Insulin Degludec Noninferior to Glargine for CV Events in T2DM
The researchers found that the primary outcome of first occurrence of an adjudicated major cardiovascular event occurred in 8.5% and 9.3% of patients in the degludec and glargine groups, respectively.
(HealthDay News) — Among high-risk patients with type 2 diabetes, degludec is noninferior to glargine in terms of the incidence of cardiovascular events, according to a study published online in the New England Journal of Medicine. The research was published to coincide with the annual meeting of the American Diabetes Association, held from June 9 to 13 in San Diego.
Steven P. Marso, MD, from the Research Medical Center in Kansas City, Mo., and colleagues randomized 7637 patients with type 2 diabetes (85.2% with established cardiovascular disease, chronic kidney disease, or both) to receive either insulin degludec (3818 patients) or insulin glargine U100 (3819 patients) once daily between dinner and bedtime.

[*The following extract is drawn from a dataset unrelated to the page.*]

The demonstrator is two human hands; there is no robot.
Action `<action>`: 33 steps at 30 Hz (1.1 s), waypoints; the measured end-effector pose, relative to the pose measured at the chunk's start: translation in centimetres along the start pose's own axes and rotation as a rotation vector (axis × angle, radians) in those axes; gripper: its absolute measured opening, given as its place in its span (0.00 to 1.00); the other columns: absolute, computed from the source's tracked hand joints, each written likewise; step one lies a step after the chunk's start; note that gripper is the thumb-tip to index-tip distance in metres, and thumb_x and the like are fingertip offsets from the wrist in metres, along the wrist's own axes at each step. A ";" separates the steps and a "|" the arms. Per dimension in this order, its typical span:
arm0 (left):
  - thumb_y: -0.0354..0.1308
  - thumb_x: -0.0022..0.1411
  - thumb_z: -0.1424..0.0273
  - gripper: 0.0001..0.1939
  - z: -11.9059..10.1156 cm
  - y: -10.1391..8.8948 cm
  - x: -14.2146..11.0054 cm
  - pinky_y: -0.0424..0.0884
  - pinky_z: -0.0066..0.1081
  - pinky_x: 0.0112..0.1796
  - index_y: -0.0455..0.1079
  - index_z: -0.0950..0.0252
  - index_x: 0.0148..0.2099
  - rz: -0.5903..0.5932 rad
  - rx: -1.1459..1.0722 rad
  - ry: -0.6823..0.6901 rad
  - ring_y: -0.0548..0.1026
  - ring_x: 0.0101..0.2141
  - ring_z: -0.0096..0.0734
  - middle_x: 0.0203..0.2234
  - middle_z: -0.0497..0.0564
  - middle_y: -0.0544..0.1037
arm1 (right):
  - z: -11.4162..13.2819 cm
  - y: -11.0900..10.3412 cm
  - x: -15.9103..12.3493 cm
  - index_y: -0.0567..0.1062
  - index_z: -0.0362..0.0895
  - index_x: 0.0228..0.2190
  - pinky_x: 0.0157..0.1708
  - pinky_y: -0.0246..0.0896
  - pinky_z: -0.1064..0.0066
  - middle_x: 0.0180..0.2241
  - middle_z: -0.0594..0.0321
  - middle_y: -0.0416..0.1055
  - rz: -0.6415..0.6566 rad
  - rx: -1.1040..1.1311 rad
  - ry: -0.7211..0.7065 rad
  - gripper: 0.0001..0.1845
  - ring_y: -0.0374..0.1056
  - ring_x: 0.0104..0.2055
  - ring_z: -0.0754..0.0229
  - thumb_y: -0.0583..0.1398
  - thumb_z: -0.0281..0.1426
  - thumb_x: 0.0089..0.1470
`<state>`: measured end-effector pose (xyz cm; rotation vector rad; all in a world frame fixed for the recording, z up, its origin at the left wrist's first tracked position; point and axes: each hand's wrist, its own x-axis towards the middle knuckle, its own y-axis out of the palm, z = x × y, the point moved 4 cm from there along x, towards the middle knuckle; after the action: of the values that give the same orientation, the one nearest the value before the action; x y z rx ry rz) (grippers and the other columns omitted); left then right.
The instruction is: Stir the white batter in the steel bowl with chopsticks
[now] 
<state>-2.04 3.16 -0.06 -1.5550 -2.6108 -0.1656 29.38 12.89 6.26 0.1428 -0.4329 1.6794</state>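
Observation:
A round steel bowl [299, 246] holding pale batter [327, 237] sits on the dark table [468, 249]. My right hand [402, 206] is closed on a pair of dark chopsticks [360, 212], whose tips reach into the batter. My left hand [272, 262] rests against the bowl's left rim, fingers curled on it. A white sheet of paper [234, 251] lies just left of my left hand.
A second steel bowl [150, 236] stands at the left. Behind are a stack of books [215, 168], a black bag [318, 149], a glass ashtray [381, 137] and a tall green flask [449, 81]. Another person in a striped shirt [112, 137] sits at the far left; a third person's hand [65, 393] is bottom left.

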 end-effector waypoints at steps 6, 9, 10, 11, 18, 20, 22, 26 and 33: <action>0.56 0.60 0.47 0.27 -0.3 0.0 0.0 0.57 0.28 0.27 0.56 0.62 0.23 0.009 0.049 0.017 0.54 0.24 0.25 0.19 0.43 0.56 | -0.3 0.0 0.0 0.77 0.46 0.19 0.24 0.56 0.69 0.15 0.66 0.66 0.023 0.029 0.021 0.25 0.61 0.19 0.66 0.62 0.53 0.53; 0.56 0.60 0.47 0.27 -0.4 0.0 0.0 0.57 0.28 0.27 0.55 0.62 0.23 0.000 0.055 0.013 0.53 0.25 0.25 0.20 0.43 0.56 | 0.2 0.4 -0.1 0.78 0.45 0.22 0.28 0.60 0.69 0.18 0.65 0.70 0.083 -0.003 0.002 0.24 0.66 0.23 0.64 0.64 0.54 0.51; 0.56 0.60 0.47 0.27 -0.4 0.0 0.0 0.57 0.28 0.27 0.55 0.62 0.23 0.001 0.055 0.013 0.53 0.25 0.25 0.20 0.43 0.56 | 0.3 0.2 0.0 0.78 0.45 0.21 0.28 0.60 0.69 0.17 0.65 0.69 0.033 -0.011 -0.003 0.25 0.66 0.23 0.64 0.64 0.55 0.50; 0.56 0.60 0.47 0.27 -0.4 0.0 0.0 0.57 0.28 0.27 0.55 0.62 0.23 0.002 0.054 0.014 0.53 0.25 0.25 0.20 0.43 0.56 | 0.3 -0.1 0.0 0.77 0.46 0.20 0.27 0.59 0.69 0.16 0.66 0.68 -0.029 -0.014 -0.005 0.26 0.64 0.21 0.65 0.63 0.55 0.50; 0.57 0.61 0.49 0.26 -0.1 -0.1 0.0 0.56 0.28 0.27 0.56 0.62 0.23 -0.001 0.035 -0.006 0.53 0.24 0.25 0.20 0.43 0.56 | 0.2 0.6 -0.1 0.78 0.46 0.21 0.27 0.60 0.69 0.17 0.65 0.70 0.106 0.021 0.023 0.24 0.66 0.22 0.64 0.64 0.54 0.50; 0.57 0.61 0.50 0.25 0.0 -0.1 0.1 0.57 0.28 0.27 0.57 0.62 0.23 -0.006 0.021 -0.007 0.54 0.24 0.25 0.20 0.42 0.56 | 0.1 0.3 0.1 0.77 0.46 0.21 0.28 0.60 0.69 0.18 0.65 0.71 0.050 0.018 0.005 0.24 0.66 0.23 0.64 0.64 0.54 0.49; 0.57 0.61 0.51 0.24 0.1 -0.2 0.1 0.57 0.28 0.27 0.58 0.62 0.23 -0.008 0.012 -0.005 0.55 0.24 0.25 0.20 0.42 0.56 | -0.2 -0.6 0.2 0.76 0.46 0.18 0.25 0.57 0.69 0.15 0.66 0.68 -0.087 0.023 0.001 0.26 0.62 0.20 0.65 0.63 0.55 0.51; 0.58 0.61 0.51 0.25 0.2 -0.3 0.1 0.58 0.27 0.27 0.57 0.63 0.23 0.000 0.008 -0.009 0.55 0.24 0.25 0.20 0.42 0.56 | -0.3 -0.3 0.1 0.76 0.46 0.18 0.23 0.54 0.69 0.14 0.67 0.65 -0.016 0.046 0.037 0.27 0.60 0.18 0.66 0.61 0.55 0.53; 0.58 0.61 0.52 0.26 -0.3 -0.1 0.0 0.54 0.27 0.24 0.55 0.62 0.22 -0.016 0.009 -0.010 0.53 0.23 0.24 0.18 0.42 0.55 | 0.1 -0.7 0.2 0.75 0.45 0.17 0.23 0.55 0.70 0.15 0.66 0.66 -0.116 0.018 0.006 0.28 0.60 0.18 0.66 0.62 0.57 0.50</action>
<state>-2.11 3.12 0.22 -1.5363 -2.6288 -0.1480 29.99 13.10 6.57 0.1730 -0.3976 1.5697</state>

The researchers found that the primary outcome of first occurrence of an adjudicated major cardiovascular event occurred in 8.5% and 9.3% of patients in the degludec and glargine groups, respectively (hazard ratio, 0.91; 95% confidence interval, 0.78 to 1.06; P <.001 for noninferiority). The mean glycated hemoglobin level was 7.5 ± 1.2 percent in each group at 24 months, while the degludec group had a significantly lower mean fasting plasma glucose level (128 ± 56 vs 136 ± 57 mg/dL; P <.001). There was no between-group difference in the rates of adverse events.
"Among patients with type 2 diabetes at high risk for cardiovascular events, degludec was noninferior to glargine with respect to the incidence of major cardiovascular events," the authors write.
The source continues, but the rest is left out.